Gemeinsam mit Prof. Dr. Axel Benning von der Fachhochschule Bielefeld wird er das Teilprojekt „SoDiLe“ umsetzen. Die zentralen Fragen dabei sind: Was macht das mit uns Menschen und unserem Selbstbild, als Mensch und als Individuum? Welche Souveränität haben wir in der Mensch-Technik-Interaktion?
„Souveränität bedeutet, dass ein Mensch als Individuum im Rahmen von Mensch-Technik-Interaktionen selbst bestimmen und entscheiden können soll, wie viel von seiner Person er der Technik preisgibt““ erklärte Saß. Voraussetzung für souveränes Handeln sind eindeutige Vorstellungen des Selbst, reflektierte Konzepte von Person und Persönlichkeit sowie Vorstellungen von Individualität – wie sie allesamt in (neu-humanistischen) Bildungskonzepten nach wie vor eine entscheidende Rolle spielen.
„Nun ist aber zu vermuten, dass neu entstehende Mensch-Technik-Interaktionen Folgen für das Menschenbild haben“, erläuterte Saß. „Es gilt, diese sowohl aus Sicht von Individuen als auch in struktureller Technik-Perspektive zu rekonstruieren.“
In digitalisierten Lebenswelten mit Künstlicher Intelligenz und Big Data sei damit zu rechnen, dass die Möglichkeit des Einzelnen, sich souverän zu verhalten, anders sein wird als bislang angenommen. „Neue Technologien beinhalten auch stets eine Vielzahl von juristischen Problemstellungen, die bei der Entwicklung von derartigen Projekten von Anbeginn an mitgedacht werden müssen“, , warnte Benning. „Zu diesen juristischen Fragestellungen gehören Aspekte des Persönlichkeits- und Datenschutzrechts wie zum Beispiel das Recht auf informationelle Selbstbestimmung, Gewährleistung der Vertraulichkeit und Integrität informationstechnischer Systeme sowie Begutachtung datenschutzrechtliche Aspekte.“
Um ein tieferes Verständnis von gegenwärtigen Selbstkonzepten digitaler Souveränität zu erlangen, wird Saß unter anderem eine qualitativ-rekonstruktive Studie im Bereich von „Digital Natives“ durchführen. Im weiteren Verlauf des Projekts sollen unter anderem Kompetenzmodelle entwickelt und in der Hochschullehre erprobt werden. Geplant sind disziplin- und hochschulübergreifende, experimentelle Lehrveranstaltungen in den Studiengängen Theologie und dem Lehramtsstudium sowie weiteren Bachelor-Studiengängen der Philipps-Universität.

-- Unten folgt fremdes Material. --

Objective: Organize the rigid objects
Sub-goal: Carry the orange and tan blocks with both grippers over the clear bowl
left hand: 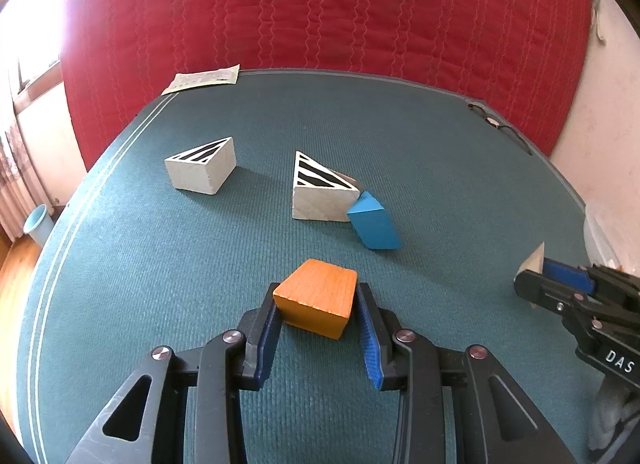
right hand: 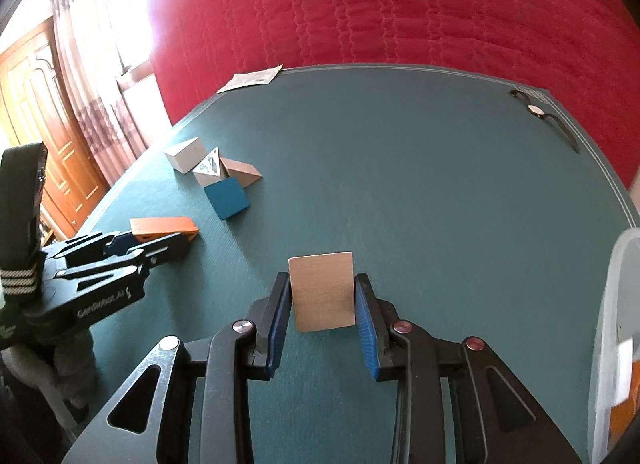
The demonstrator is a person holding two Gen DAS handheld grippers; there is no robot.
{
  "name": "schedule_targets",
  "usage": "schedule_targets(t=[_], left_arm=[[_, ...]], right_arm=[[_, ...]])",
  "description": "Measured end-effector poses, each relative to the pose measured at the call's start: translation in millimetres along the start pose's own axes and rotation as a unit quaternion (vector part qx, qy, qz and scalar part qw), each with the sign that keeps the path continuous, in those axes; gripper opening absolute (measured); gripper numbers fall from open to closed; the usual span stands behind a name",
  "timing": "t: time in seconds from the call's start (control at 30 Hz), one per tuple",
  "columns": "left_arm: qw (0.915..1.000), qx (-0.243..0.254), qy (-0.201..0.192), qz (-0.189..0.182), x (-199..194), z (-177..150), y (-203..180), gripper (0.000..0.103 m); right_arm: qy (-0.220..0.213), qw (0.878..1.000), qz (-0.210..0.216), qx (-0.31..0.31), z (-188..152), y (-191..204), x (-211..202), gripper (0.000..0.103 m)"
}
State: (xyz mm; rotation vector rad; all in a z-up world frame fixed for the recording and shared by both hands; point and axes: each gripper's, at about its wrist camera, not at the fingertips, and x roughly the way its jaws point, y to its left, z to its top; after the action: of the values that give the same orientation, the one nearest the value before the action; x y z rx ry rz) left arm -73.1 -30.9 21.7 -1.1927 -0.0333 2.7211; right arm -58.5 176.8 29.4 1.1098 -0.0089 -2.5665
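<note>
Holding steady on the left: left gripper (left hand: 316, 306) is pinching the orange block (left hand: 316, 298) across its two side faces, block sitting right at the fingertips, most of it poking forward past the pads. It looks lifted just off the teal table (left hand: 160, 264) — hard to say for sure. Painted wood by the look: stiff, light, smooth faces that could slip, so flat parallel sides are the place to clamp, as it does now.

Further back, loose on the table: a striped grey wedge (left hand: 202, 168), then a second striped wedge (left hand: 322, 192) with the blue block (left hand: 374, 224) leaning against its right corner. Wedges have sloped faces — better taken across their flat triangular ends.

Right side: right gripper (right hand: 322, 298) is clamped on the plain wood block (right hand: 323, 296), pads on its left and right edges, broad face toward the camera, held above the table. Same handling: rigid, light, not fragile. A translucent container (right hand: 614, 304) sits at the far right edge, likely the drop spot.
</note>
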Motion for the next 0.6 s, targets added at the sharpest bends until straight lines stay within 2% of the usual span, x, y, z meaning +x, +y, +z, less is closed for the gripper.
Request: schedule_targets(t=[0.6], left_arm=[[0.9995,0.017,0.007,-0.025,-9,-6,-28,0.037]], right_arm=[[-0.017,0.999,-0.014,0.030,-17,-32,-39,0.033]])
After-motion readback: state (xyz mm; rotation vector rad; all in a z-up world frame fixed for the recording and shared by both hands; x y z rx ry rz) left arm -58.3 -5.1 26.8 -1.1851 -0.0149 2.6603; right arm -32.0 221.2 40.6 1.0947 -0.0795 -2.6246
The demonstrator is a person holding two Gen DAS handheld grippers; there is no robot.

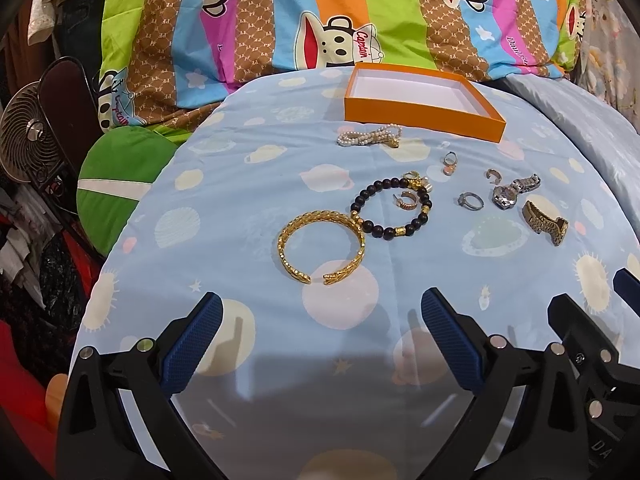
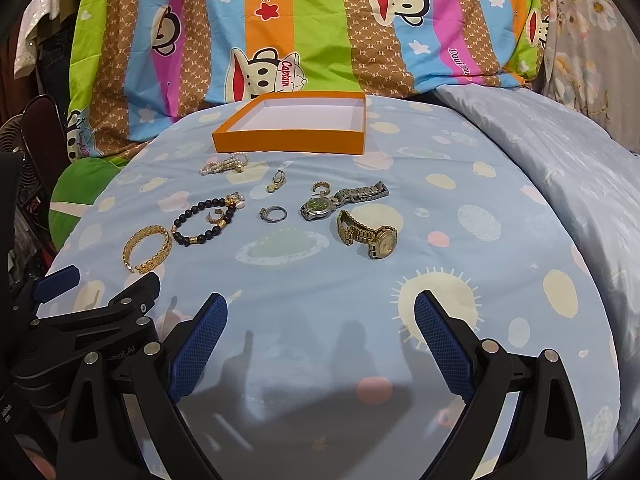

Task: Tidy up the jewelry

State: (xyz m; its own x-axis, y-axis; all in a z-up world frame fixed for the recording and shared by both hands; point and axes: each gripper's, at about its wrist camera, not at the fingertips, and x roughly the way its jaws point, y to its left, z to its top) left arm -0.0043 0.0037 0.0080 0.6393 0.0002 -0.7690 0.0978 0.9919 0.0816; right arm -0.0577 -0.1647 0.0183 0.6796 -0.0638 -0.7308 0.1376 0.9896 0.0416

Die Studiengänge Betriebswirtschaftslehre, Wirtschaftsrecht, Wirtschaftspsychologie, Wirtschaftsinformatik, Pflege und Gesundheit, Ingenieurwissenschaften und Mathematik werden von Seiten der Fachhochschule Bielefeld dabei sein. In unterschiedlichen Gruppen sollen die Studierenden grundlegende Fragestellungen des Projekts SoDiLe bearbeiten, Perspektiven wechseln und eigene blinde Flecken identifizieren.
Die dabei gewonnenen Impulse, neuen Perspektiven und kritischen Rückmeldungen zum Selbstkonzept der „Digital Natives“ sollen in die weitere Arbeit des Gesamtkonsortiums einfließen.Im Mittelpunkt der Aktivitäten steht unter anderem eine internationale Tagung zum Thema „Constructions of The Self – Digital Sovereignty in Law and Education“.